** Task statement **
Write out the following listing's lines from the one with "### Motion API" to the one with "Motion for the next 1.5", exactly, with both included and no others.

** The records **
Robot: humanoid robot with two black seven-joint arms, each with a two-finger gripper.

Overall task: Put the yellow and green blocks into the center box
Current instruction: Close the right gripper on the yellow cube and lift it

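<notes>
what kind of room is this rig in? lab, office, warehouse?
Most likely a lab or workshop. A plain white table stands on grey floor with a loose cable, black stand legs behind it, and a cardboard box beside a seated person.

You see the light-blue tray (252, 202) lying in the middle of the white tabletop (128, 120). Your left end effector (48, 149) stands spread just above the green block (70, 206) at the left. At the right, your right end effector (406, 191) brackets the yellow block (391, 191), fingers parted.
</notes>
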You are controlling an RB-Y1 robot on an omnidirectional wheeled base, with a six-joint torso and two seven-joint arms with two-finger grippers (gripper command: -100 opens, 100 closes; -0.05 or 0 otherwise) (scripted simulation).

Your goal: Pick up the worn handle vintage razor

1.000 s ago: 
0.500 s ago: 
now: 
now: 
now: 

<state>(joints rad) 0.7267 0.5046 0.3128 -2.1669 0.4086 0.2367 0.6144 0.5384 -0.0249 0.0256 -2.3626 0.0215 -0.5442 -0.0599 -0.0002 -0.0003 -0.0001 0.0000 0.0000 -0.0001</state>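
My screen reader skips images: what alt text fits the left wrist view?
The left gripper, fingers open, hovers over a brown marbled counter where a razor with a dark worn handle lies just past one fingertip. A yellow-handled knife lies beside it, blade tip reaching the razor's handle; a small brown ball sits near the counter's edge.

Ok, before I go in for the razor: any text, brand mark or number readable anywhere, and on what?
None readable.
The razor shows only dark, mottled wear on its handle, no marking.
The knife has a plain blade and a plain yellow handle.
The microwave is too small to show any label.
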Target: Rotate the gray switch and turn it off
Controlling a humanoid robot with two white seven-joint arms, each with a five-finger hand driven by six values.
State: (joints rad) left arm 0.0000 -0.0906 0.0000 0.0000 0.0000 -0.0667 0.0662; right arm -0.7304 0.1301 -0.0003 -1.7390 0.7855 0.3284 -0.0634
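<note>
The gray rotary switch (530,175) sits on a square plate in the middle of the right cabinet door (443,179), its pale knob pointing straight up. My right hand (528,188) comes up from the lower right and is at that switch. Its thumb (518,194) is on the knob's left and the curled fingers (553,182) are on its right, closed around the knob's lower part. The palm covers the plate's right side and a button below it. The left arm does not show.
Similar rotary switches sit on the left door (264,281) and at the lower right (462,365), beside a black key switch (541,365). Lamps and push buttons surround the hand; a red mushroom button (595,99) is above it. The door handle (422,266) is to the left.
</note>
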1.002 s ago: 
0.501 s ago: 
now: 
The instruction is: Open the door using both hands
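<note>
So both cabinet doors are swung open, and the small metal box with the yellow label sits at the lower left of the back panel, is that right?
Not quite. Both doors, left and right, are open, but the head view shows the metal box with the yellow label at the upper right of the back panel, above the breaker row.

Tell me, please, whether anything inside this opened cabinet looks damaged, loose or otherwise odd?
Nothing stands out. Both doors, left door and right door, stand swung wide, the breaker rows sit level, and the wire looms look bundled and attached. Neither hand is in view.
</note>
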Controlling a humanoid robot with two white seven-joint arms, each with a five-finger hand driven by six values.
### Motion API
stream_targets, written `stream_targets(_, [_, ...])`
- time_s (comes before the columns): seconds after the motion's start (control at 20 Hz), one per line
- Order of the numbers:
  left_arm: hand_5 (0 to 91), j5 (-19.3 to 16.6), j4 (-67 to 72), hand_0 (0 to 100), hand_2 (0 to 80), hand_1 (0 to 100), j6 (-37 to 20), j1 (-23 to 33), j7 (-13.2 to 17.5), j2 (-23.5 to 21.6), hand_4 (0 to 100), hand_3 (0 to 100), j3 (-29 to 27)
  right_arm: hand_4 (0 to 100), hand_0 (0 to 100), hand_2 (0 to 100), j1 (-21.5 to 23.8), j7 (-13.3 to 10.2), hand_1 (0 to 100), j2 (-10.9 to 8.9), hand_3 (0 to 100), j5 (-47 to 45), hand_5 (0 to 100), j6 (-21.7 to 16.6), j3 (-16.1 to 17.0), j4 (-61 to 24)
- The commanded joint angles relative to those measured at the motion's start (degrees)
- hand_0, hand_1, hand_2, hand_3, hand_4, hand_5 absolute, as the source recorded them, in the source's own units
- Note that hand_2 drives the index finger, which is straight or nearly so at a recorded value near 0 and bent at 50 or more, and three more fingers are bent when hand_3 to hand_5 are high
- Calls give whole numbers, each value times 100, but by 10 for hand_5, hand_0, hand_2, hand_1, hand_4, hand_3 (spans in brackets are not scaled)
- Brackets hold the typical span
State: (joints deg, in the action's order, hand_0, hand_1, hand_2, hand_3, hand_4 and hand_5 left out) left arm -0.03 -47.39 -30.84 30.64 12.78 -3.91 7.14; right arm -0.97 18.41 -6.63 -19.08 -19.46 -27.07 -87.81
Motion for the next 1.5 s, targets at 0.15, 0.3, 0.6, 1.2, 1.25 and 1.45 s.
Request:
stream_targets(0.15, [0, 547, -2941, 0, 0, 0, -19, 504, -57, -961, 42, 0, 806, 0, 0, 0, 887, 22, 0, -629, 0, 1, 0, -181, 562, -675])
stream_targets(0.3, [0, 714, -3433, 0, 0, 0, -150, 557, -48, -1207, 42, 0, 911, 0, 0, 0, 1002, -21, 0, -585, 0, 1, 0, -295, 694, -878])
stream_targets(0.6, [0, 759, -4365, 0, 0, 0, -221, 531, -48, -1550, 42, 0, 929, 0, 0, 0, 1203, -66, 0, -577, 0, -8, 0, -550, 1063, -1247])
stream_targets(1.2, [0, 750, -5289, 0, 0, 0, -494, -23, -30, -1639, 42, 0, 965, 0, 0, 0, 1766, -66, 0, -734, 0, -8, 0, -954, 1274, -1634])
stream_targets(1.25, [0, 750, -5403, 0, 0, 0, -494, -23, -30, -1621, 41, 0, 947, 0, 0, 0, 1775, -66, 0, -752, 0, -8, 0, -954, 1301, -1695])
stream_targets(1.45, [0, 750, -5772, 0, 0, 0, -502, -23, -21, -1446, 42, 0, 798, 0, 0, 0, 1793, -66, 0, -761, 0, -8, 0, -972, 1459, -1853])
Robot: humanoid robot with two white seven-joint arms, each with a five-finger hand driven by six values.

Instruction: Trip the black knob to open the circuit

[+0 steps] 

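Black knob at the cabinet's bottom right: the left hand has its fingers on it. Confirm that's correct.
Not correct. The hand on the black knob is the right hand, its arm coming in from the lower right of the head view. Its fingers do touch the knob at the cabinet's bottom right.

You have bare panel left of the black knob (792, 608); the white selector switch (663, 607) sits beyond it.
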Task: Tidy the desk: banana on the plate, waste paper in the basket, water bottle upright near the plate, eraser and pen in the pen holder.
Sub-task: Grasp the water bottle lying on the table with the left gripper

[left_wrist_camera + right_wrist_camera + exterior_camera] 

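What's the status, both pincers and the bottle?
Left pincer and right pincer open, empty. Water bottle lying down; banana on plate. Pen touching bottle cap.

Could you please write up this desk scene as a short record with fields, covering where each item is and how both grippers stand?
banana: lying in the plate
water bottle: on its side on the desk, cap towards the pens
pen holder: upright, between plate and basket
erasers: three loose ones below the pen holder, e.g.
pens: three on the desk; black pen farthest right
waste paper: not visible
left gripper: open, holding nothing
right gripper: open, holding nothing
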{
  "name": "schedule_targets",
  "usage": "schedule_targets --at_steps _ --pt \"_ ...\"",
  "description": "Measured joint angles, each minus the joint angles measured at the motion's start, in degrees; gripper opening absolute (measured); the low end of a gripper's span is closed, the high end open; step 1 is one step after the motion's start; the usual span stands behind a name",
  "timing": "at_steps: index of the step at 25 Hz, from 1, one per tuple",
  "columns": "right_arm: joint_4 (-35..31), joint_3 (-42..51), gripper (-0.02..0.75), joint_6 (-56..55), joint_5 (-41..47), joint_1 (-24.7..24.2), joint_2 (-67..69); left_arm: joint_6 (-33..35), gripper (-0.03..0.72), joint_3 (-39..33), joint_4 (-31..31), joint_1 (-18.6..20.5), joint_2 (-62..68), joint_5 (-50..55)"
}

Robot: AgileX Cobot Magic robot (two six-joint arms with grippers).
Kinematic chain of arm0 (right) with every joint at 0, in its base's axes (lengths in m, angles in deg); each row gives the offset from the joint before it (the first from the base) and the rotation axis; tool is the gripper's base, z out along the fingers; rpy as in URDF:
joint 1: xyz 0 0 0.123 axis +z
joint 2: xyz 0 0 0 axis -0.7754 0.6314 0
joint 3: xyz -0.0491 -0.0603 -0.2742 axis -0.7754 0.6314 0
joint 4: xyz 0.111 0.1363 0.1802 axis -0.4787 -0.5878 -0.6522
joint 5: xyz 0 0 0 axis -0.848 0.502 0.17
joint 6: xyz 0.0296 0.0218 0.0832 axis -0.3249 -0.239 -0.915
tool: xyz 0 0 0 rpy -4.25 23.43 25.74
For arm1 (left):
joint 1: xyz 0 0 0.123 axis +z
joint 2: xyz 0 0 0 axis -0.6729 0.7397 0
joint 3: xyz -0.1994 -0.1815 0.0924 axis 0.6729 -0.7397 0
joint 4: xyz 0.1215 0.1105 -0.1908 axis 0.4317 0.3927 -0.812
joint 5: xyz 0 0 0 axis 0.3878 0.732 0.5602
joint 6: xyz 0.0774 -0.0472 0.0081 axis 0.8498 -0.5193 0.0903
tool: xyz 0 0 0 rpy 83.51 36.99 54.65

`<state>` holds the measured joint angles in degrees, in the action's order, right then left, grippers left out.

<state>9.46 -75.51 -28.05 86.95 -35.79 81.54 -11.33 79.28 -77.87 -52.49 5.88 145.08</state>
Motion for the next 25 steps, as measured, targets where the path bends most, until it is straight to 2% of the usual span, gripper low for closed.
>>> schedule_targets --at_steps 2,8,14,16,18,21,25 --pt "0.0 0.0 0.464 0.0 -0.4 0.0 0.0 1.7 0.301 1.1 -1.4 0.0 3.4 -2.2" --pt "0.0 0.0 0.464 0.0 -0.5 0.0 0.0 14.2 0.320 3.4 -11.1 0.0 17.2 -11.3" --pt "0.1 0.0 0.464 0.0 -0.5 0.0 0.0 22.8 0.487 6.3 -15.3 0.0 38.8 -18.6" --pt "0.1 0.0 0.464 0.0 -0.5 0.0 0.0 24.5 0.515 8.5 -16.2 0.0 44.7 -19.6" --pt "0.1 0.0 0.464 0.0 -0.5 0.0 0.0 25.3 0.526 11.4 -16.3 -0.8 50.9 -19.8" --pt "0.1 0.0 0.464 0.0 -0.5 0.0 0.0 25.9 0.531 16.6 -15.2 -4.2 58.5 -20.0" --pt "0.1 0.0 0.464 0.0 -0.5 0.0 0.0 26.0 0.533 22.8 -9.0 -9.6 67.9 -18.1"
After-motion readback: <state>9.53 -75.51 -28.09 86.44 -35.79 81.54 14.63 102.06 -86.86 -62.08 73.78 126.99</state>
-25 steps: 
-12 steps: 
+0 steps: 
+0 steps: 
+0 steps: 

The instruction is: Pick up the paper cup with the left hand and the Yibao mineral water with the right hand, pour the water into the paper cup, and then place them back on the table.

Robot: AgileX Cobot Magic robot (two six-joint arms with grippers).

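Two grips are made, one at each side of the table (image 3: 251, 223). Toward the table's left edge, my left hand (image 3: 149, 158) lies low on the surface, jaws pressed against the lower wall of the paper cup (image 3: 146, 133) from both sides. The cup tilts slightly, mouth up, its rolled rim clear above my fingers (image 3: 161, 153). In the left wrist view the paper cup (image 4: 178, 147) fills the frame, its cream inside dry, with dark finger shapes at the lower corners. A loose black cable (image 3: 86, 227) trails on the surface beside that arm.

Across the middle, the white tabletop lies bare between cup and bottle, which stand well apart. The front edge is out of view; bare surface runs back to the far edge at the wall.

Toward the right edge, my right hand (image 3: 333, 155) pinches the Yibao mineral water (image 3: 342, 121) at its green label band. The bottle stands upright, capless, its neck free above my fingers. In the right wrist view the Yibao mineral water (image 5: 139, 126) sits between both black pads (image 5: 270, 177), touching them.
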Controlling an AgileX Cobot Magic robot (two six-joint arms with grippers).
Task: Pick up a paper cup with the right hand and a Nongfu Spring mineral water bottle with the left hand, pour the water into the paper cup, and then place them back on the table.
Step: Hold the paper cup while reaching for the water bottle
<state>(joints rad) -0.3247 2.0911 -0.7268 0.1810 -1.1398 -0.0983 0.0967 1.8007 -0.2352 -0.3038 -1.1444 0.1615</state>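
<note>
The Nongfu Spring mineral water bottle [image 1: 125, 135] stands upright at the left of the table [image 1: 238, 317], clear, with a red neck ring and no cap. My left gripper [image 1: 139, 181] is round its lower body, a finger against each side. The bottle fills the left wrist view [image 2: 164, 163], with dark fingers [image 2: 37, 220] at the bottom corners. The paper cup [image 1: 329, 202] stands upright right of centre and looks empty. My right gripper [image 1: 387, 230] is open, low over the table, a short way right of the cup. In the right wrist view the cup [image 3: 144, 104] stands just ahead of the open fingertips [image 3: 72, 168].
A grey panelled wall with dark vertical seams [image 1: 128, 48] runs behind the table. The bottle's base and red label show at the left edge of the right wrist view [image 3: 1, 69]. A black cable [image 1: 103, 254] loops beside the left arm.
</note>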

** Result of this exercise **
### Motion API
stream_targets, written `stream_targets(_, [_, ...])`
- time_s (comes before the columns): seconds after the motion's start (control at 20 Hz), one per line
- Order of the numbers:
  left_arm: hand_5 (0 to 91), j5 (-19.3 to 16.6), j4 (-67 to 72), hand_0 (0 to 100), hand_2 (0 to 80), hand_1 (0 to 100), j6 (-37 to 20), j1 (-23 to 33), j7 (-13.2 to 17.5), j2 (-23.5 to 21.6), hand_4 (0 to 100), hand_3 (0 to 100), j3 (-29 to 27)
  right_arm: hand_4 (0 to 100), hand_0 (0 to 100), hand_2 (0 to 100), j1 (-21.5 to 23.8), j7 (-13.3 to 10.2), hand_1 (0 to 100), j2 (-10.9 to 8.9), hand_3 (0 to 100), j5 (-47 to 45), hand_5 (0 to 100), j6 (-21.7 to 16.6), j3 (-16.1 to 17.0), j4 (-61 to 24)
- The commanded joint angles relative to those measured at the motion's start (degrees)
- hand_0, hand_1, hand_2, hand_3, hand_4, hand_5 absolute, as the source recorded them, in the source's own units
- Note that hand_2 drives the index finger, which is straight or nearly so at a recorded value near 0 and bent at 50 or more, and three more fingers are bent when hand_3 to hand_5 are high
- Calls give whole numbers, each value times 100, but by 10 for hand_5, hand_0, hand_2, hand_1, hand_4, hand_3 (spans in brackets are not scaled)
- Brackets hold the typical span
State: (joints deg, in the action's order, hand_0, hand_1, hand_2, hand_3, hand_4 and hand_5 left out) left arm -0.03 -47.39 -30.84 30.64 12.78 -3.91 7.14; right arm -0.97 18.41 -6.63 -19.08 -19.46 -27.07 -87.81
Motion for the next 1.5 s, targets at 0.15, 0.3, 0.6, 1.2, 1.25 and 1.45 s.

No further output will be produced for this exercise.